### Work order
Repeat the full listing, word for word.

◆ ◆ ◆

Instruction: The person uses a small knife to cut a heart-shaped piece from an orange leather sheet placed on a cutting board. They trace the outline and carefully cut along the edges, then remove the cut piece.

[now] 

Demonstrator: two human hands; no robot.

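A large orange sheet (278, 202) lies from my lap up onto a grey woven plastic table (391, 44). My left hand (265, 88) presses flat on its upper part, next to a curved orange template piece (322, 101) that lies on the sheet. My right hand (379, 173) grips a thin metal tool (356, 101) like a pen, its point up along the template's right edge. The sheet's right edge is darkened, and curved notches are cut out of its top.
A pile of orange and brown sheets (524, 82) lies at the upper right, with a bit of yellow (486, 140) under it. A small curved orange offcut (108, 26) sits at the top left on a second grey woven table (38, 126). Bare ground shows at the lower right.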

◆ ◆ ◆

### The answer
Instruction: The person uses a small knife to cut a heart-shaped piece from an orange leather sheet placed on a cutting board. They trace the outline and carefully cut along the edges, then remove the cut piece.

[now] 

Demonstrator: two human hands; no robot.

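A large orange sheet (278, 202) lies from my lap up onto a grey woven plastic table (391, 44). My left hand (265, 88) presses flat on its upper part, next to a curved orange template piece (322, 101) that lies on the sheet. My right hand (379, 173) grips a thin metal tool (356, 101) like a pen, its point up along the template's right edge. The sheet's right edge is darkened, and curved notches are cut out of its top.
A pile of orange and brown sheets (524, 82) lies at the upper right, with a bit of yellow (486, 140) under it. A small curved orange offcut (108, 26) sits at the top left on a second grey woven table (38, 126). Bare ground shows at the lower right.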

This exercise is now done.